The task:
Which of the lines in the data below contain the string "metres"? Copy each of them.

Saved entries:
***

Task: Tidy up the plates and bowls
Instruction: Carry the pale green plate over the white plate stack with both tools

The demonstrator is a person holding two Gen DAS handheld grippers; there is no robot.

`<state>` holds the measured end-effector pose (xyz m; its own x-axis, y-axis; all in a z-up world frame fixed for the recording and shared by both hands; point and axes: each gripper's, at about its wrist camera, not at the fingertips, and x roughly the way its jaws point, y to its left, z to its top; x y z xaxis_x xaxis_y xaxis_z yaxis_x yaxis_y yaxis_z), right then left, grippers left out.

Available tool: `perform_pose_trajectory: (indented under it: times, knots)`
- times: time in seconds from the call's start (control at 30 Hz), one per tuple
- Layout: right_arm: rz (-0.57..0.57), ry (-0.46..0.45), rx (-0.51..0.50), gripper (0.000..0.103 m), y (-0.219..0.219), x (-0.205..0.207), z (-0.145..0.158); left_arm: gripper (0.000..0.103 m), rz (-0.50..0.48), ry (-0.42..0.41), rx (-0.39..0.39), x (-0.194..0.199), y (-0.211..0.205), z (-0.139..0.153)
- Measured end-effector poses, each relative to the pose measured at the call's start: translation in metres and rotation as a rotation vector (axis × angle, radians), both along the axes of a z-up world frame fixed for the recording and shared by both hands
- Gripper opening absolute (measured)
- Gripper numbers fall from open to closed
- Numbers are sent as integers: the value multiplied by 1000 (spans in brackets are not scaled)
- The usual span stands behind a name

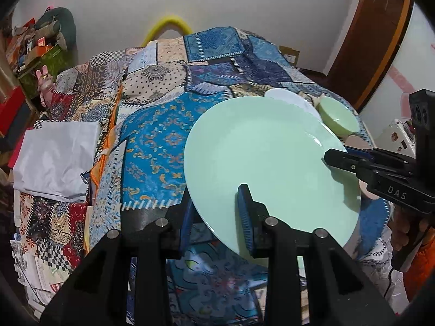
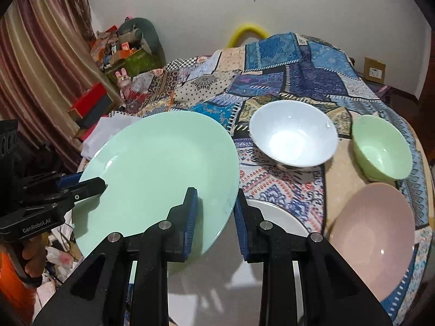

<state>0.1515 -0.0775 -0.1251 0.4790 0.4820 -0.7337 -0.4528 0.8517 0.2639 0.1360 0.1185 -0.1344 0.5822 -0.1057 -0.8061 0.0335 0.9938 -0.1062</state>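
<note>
You hold one mint-green plate in the air between both tongs: your left tongs pinch its near-left rim, your right tongs its right rim, each nearly closed on it. Below on the patchwork-covered counter sit one white bowl, one green bowl, one pink plate and one white plate.

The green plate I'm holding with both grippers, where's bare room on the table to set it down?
Roomiest: the blue patterned cloth left of the green plate, before the white folded sheet. The right side is crowded: white bowl, green bowl, pink plate, white plate. Between plate and white bowl is only a narrow strip.
</note>
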Motion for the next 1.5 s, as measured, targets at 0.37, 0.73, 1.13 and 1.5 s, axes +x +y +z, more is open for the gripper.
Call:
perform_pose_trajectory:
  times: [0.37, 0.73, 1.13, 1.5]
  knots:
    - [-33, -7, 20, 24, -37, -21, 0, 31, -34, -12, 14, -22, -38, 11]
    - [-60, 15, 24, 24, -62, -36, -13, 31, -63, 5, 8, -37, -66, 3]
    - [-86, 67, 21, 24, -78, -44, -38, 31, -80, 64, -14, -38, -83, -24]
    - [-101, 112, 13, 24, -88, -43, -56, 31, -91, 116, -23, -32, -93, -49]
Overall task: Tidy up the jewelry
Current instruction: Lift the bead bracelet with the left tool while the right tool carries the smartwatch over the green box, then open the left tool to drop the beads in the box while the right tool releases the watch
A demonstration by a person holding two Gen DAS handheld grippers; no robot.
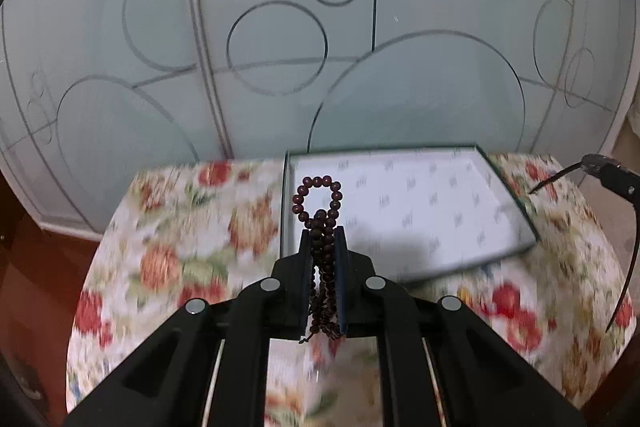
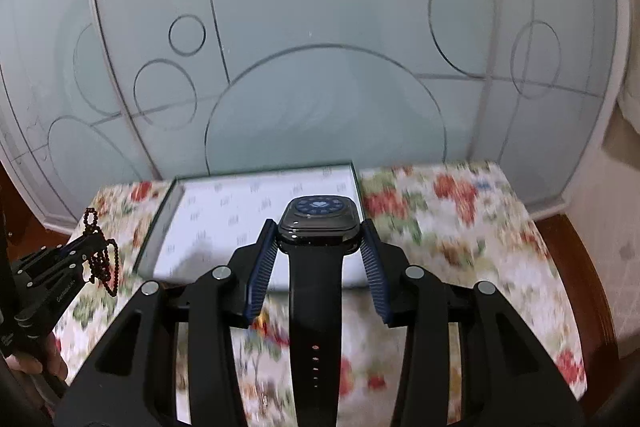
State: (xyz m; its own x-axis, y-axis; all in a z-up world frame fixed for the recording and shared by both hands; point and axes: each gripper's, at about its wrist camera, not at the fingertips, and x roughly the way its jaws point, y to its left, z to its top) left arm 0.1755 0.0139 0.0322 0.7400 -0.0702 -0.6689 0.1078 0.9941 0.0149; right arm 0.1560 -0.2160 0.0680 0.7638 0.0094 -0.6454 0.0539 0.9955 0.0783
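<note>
My left gripper (image 1: 323,233) is shut on a dark red bead bracelet (image 1: 318,205); a loop of beads sticks out past the fingertips and strands hang below, held above the near left corner of a shallow white-lined box (image 1: 420,211). It also shows in the right wrist view (image 2: 94,247) with the beads (image 2: 102,259) dangling. My right gripper (image 2: 318,231) is shut on a black smartwatch (image 2: 318,223), its strap hanging down, held over the near edge of the box (image 2: 240,215). The watch also shows at the right edge of the left wrist view (image 1: 600,165).
The box lies on a small table covered with a floral cloth (image 1: 180,227), also seen in the right wrist view (image 2: 460,227). Frosted glass doors with circle patterns (image 1: 280,47) stand right behind the table. Red-brown floor (image 1: 48,267) lies to the left.
</note>
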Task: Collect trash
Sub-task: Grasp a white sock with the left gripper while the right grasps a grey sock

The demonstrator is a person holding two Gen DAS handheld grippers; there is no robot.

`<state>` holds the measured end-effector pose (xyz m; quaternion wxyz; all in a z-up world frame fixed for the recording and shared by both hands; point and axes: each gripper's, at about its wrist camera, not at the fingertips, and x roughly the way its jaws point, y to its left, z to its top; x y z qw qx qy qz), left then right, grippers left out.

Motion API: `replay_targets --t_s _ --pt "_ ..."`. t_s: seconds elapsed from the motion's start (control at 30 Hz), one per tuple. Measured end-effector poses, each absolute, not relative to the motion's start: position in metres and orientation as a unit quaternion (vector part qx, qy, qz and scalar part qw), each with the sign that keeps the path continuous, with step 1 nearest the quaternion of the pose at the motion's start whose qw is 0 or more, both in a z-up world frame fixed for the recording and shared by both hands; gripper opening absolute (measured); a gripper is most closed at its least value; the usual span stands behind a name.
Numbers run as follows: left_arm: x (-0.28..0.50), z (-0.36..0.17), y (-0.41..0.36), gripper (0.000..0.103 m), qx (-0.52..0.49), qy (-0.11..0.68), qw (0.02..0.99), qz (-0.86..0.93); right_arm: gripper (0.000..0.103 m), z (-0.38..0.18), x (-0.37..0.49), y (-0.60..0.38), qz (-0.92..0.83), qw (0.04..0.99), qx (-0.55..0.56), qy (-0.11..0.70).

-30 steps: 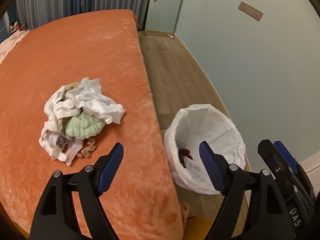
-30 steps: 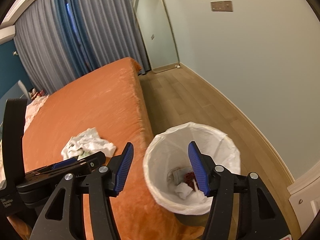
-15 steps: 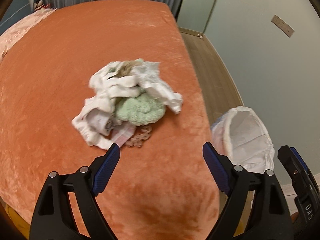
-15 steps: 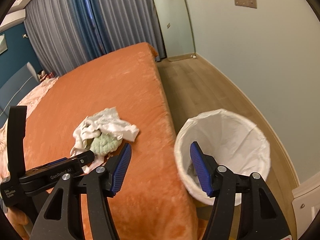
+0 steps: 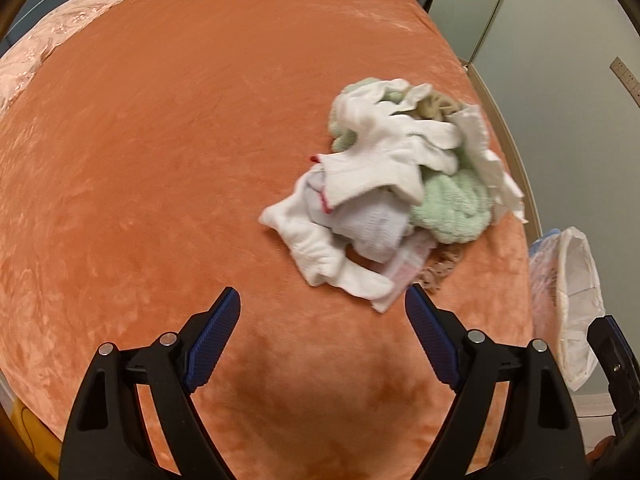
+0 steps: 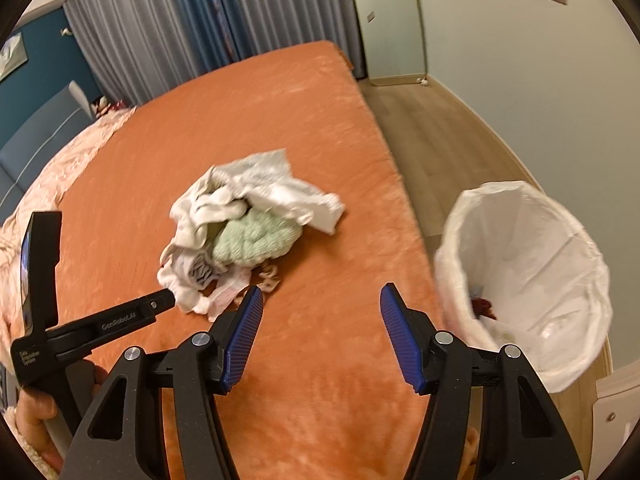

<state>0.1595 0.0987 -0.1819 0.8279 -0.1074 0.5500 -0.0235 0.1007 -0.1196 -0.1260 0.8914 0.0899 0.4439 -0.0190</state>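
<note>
A heap of crumpled white tissues and cloths point(image 5: 376, 184) point(image 6: 240, 216) with a pale green fluffy wad point(image 5: 452, 208) point(image 6: 256, 238) lies on the orange bed point(image 5: 160, 160) point(image 6: 320, 128). My left gripper point(image 5: 322, 312) hangs open over the blanket, just short of the heap's near edge, nothing between its blue pads. My right gripper point(image 6: 320, 304) is open too, above the bed edge between heap and bin. The white-lined trash bin point(image 6: 524, 272) point(image 5: 568, 300) stands on the floor beside the bed, with some red and white scraps at its bottom.
A small tan lacy scrap point(image 6: 270, 276) point(image 5: 440, 268) lies by the heap. A pink quilt point(image 5: 48, 48) covers the bed's left side. Wood floor point(image 6: 436, 136) runs between bed and wall, with a mirror point(image 6: 384, 20) and curtains point(image 6: 160, 32) behind. A hand point(image 6: 32, 412) holds the left gripper's handle.
Both grippers swung left from over the bin toward the bed and sank lower. The heap now sits larger and closer ahead of the left gripper; the bin has slid to the right edge.
</note>
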Motion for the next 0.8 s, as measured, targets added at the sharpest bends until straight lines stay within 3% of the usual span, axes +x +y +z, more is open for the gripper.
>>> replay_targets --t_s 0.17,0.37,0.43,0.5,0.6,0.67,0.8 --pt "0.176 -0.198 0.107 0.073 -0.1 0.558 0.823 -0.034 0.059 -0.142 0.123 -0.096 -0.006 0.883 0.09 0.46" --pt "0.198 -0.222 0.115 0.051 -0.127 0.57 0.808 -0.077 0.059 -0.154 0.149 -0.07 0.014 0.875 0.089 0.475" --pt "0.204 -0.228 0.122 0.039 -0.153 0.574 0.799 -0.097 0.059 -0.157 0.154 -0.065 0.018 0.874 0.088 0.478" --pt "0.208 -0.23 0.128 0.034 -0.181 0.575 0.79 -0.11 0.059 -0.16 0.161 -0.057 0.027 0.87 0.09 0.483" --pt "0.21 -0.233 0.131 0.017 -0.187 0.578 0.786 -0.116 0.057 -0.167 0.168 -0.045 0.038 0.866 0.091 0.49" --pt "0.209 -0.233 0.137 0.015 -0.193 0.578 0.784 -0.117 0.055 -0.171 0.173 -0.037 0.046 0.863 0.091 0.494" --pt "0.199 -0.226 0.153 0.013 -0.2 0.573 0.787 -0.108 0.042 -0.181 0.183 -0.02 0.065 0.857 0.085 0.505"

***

Exercise response:
- Measured end-effector poses, each relative to the pose measured at the call's start: translation in metres and rotation as a rotation vector (axis × angle, radians), both along the axes of a z-up world frame fixed for the recording and shared by both hands
Motion API: `replay_targets --t_s _ --pt "_ ..."`. t_s: seconds elapsed from the motion's start (control at 30 Hz), one per tuple. Measured end-effector poses, each absolute, not relative to the motion's start: position in metres and orientation as a unit quaternion (vector part qx, qy, qz and scalar part qw), each with the sign that keeps the path continuous, with step 1 nearest the quaternion of the pose at the motion's start whose qw is 0 or more, both in a z-up world frame fixed for the recording and shared by both hands; gripper opening absolute (measured); a gripper is most closed at its least value; the usual span stands behind a name.

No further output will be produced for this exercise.